*** Opening Data segment ***

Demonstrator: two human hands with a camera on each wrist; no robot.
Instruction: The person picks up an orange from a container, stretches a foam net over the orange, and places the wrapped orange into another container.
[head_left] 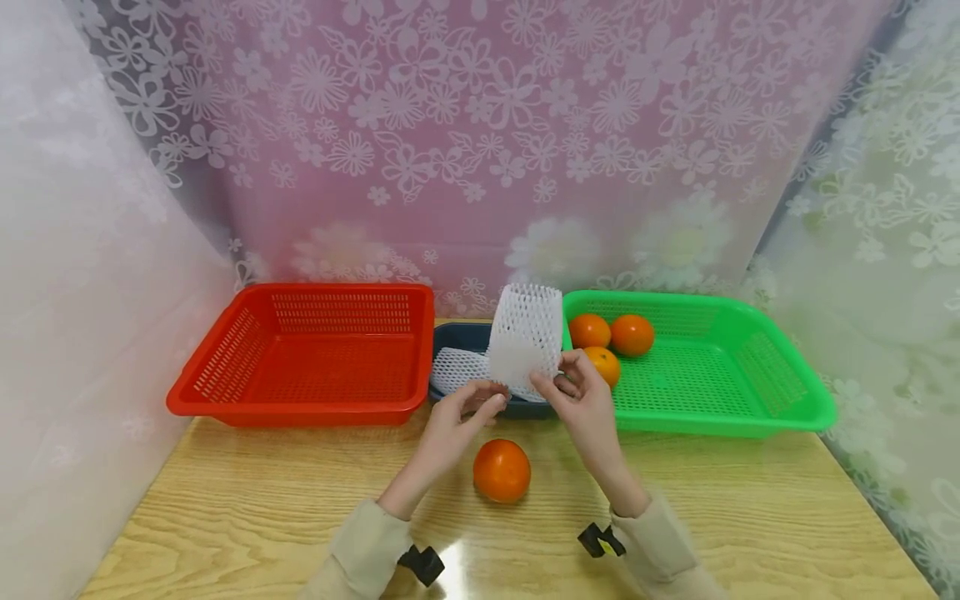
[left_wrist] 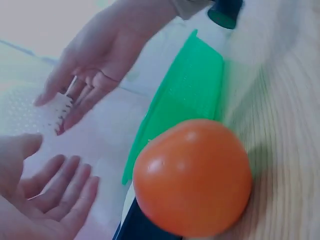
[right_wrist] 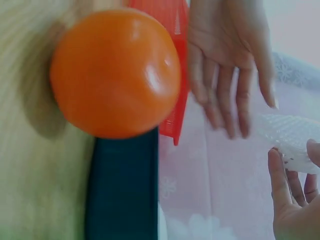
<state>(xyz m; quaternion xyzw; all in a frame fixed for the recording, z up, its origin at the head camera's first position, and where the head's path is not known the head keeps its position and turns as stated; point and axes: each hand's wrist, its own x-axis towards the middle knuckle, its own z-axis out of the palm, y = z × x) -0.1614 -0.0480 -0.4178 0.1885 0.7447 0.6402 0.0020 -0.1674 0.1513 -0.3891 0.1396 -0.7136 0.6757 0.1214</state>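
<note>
A: ok so what was actually being held?

B: A white foam net (head_left: 527, 325). The person's right grip (head_left: 585, 398) had it pinched near its lower end, up over the dark tray (head_left: 536, 410), where more netting (head_left: 459, 369) lay. The left grip (head_left: 455, 421) was just beside it, fingers relaxed and apart, holding nothing as far as I could see.

A: And the fruit?

B: One orange fruit (head_left: 502, 472) sat on the surface (head_left: 300, 500), nearer the person than the tray, with no hand on it. Three more fruits (head_left: 632, 335) were in the green basket (head_left: 712, 425) on the right. Red basket (head_left: 300, 410) was over on the left.

A: Net looked flimsy tbh.

B: Yeah, I'd have called it next to weightless, soft and stretchy, probably easy to tear if yanked. Both sides of the rim seemed the place to hold it. The fruit looked heavier, firm and shiny, so maybe slippery and bruisable. I'd have cupped it round the sides, no fingertip squeezing.
</note>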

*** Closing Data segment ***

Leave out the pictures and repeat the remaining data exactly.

Your solution ::
Demonstrator: two human hands with a camera on each wrist; no robot.
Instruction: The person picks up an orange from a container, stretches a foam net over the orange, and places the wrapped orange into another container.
[head_left] 
[left_wrist] 
[right_wrist] 
<state>(xyz m; quaternion xyzw; all in a frame fixed for the recording, z up, its origin at the head camera's first position, and where the head's path is not known the head keeps its position and turns as stated; point and axes: each hand's wrist, its own x-axis towards the middle knuckle, its own z-axis out of the palm, y = z × x) -0.1614 -0.0480 -0.4178 0.1885 0.7447 0.6402 0.0020 -0.1674 0.1513 -0.3891 0.1396 -0.7136 0.6757 0.1214</state>
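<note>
A: ok so what was actually being held?

B: A white foam net (head_left: 527, 325). The person's right grip (head_left: 585, 398) had it pinched near its lower end, up over the dark tray (head_left: 536, 410), where more netting (head_left: 459, 369) lay. The left grip (head_left: 455, 421) was just beside it, fingers relaxed and apart, holding nothing as far as I could see.

A: And the fruit?

B: One orange fruit (head_left: 502, 472) sat on the surface (head_left: 300, 500), nearer the person than the tray, with no hand on it. Three more fruits (head_left: 632, 335) were in the green basket (head_left: 712, 425) on the right. Red basket (head_left: 300, 410) was over on the left.

A: Net looked flimsy tbh.

B: Yeah, I'd have called it next to weightless, soft and stretchy, probably easy to tear if yanked. Both sides of the rim seemed the place to hold it. The fruit looked heavier, firm and shiny, so maybe slippery and bruisable. I'd have cupped it round the sides, no fingertip squeezing.
</note>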

This finishes the exercise.